Per Ronald Fung: “A patient’s first human interaction with your clinic dictates whether they make an appointment and keep coming back. It’s actually easier to disappoint a new patient than to impress them. Every team member needs to be obsessed with giving them the best possible experience. When a patient calls, avoid putting them on hold. If they leave a message, call them back right away. Always be servicing patients with a smile. Greet them by name. Engage them personally. Take your time. Bottom line: patient won’t care about your business – or send referrals your way – until your office shows them how much they care by delivering premium service.”

Remember: your team is your second-best sales force after your existing patients. Make sure each team member is ‘with the program’ or replace them quickly.

Secret #7: Social Media Doesn’t Work (Like You Think)
Dr. Samantha Amaro (Toronto)’ has a very robust social media presence for her White Willow Family & Cosmetic Dentistry office that includes Google, Facebook, and Instagram. But she’ll be the first to admit that investing in social media doesn’t translate into a rush of new patients.

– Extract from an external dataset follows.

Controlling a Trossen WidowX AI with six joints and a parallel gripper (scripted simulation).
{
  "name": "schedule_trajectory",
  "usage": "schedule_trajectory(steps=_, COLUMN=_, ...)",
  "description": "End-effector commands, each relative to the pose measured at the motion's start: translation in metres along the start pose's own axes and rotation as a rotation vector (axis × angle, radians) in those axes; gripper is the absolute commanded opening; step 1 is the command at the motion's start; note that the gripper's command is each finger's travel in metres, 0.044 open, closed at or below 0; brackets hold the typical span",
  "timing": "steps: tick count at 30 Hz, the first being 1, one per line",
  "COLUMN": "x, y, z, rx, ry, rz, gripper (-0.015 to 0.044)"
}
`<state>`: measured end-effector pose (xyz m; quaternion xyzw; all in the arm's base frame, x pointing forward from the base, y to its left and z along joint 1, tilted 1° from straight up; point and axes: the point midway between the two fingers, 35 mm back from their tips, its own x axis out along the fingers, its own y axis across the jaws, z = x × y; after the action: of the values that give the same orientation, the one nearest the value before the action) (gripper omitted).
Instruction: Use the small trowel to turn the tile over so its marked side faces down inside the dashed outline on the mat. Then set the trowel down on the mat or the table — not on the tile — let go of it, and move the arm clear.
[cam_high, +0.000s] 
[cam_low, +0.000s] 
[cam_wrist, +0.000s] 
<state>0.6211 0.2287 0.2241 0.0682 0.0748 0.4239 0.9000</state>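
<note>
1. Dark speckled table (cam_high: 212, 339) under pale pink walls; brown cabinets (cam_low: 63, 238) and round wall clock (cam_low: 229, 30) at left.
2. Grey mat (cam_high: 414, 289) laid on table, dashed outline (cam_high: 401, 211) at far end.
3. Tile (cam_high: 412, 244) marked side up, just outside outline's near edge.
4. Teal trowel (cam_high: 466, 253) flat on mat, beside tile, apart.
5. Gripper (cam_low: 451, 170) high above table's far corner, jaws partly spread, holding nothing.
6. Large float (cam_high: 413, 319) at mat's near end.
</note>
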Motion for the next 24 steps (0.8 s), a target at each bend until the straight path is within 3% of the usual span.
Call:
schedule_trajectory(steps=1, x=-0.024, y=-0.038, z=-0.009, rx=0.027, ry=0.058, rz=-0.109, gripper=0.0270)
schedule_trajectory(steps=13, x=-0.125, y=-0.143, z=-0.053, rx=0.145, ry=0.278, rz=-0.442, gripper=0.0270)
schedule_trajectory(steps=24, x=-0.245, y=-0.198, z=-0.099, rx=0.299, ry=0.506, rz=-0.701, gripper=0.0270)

“People don’t look at our social media and say ‘I need to be a patient there’. Our social media reinforces our brand – namely, that we offer a very friendly atmosphere and gentle dental treatments primarily for government employees and their families. It lets the public know we exist and what we stand for. But patients ONLY come when they NEED something specific from you; when they’re actively searching for you. That’s why running targeted online marketing campaigns is extremely important. You can’t just rely on social media to bring in lots of loyal lifelong patients.”
Bottom line: social media websites and apps are best used to disseminate content that reinforces your brand while creating backlinks to your website to enhance its Google juice (i.e. make it more search engine friendly so it ranks higher when patients search for specific keywords).

Secret #8: Always Be Uncomfortable
“When it comes to marketing, there’s no sitting on your laurels” says Dr. Gary Glassman, who runs monthly team meetings to evaluate the practice’s marketing and plan ahead.

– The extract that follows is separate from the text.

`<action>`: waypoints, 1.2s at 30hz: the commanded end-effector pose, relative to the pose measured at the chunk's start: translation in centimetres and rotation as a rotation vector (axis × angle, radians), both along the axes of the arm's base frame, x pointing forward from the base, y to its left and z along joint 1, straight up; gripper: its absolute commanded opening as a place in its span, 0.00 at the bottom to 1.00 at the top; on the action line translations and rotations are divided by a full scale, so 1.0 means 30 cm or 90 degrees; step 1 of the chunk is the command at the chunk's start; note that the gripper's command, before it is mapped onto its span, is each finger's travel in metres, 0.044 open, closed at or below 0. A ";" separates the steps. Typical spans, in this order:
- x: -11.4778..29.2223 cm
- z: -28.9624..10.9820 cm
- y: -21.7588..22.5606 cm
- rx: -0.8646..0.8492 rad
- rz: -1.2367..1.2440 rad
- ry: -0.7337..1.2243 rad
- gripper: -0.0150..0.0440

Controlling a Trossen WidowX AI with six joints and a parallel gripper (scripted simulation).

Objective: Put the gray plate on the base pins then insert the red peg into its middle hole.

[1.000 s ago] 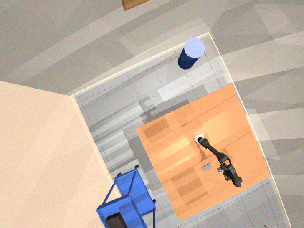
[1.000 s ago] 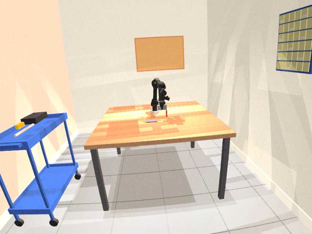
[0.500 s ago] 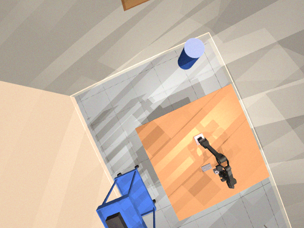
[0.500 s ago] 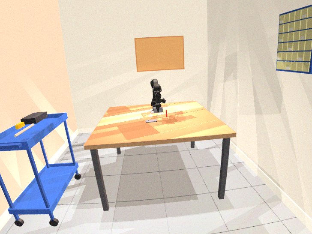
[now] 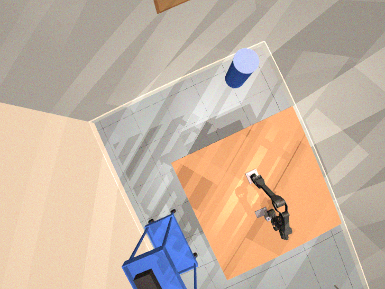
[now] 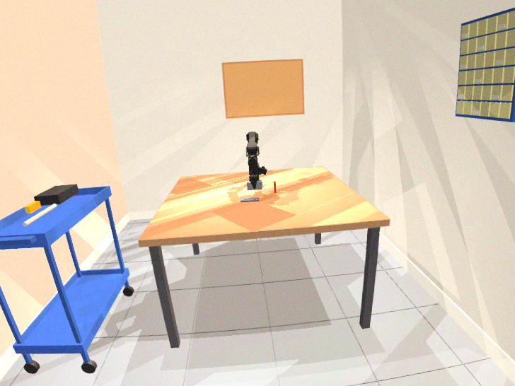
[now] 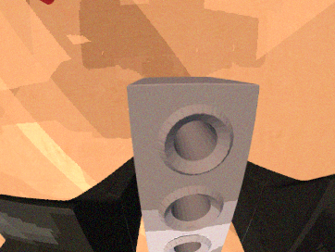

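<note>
Above the wooden surface (image 5: 214, 217) (image 6: 299, 224), my claw (image 5: 270, 215) (image 6: 254, 186) (image 7: 178, 155) is clenched on the gray plate (image 5: 267, 218) (image 6: 259, 186) (image 7: 148, 120), with one black finger against each side of it. From my wrist I see three round holes in a line along the plate's face, each with a sloping rim; the lowest is cut off by the edge of my view. The base (image 5: 258, 213) (image 6: 249, 199) rests on the surface, and the plate is raised near it, apart from its pins and not seated. The red peg (image 6: 274, 187) (image 7: 47, 1) stands upright on the surface, outside my grasp and apart from both base and plate; my wrist view catches only a sliver of it at the top left. From above I cannot make it out. A blue cart (image 5: 180, 245) (image 6: 85, 226) stands beside the table, carrying a black box (image 5: 147, 279) (image 6: 56, 194), a small yellow block (image 6: 32, 206) and a pale rod (image 6: 39, 214) on its upper shelf. A corkboard (image 6: 264, 88) hangs on the wall behind my arm.
</note>
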State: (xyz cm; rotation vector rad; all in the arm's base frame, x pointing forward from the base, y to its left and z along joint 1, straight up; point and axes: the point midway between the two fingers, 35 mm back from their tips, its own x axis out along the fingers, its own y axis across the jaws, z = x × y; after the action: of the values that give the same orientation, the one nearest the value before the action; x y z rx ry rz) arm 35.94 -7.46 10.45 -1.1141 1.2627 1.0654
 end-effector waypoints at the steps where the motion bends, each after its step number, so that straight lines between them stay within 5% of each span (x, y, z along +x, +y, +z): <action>1: -0.014 -0.027 -0.043 0.002 0.002 0.000 0.25; 36: -0.042 -0.075 -0.118 0.000 0.002 0.001 0.25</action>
State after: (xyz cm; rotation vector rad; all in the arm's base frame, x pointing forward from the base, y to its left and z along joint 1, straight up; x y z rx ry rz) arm 34.61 -11.03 8.26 -1.1129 1.2666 1.0669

To get inspiration for marketing, Dr. Fadi Swaida checks out what American dental practices are up to. “We are 5-10 years behind our American counterparts”, he says. “When I was in Las Vegas and Miami, for example, I saw huge billboard ads for dental implants at seemingly affordable prices using third party financing. I might just try that out and see how it goes.”

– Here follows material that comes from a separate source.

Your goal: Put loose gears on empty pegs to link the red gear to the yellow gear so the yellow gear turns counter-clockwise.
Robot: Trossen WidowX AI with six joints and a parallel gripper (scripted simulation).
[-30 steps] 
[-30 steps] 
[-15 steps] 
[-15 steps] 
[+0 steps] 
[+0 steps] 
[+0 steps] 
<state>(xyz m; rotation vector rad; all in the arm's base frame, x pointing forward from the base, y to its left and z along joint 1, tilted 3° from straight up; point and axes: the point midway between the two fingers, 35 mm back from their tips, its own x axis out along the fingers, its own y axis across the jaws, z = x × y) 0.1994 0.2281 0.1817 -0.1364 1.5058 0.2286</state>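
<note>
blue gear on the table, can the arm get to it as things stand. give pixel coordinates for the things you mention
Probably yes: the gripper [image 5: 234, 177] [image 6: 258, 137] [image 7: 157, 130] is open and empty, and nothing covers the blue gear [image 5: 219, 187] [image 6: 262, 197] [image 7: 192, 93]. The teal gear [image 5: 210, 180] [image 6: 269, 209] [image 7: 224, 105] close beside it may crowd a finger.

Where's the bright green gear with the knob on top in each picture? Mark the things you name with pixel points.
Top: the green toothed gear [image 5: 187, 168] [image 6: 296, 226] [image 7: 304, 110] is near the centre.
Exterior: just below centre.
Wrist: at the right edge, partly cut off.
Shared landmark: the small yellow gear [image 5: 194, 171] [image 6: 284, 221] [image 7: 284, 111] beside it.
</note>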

The quickest way to getting the most new patients is to keep trying new things. Invest in those ideas and campaigns that produce results; tweak or drop everything else. Measure and re-evaluate each month. And always be uncomfortable with the status quo.

Secret # 9: Measure Success
“What’s the return on my marketing investment?”

That’s what you should be asking before, during and after you run a marketing campaign.

If you’re not measuring success, how do you know what’s working?

Obviously, you should be tracking things like: number of prospective patients who were exposed to a particular campaign (POSSIBLE LEAD), number of prospective patients who reached out to the practice (online or offline) as a result (WARM LEAD), and number of prospective patients who actually booked (PATIENT).

But you can and should dig deeper. For every marketing campaign you run, you should ask:

  • What was the cost per LEAD, WARM LEAD and PATIENT?
  • What is the average treatment value of a new patient?
  • How much did a new patient contribute to the practice’s bottom line that year? (Note: some patients need more treatment than others)
  • What is the lifetime value of that new patient?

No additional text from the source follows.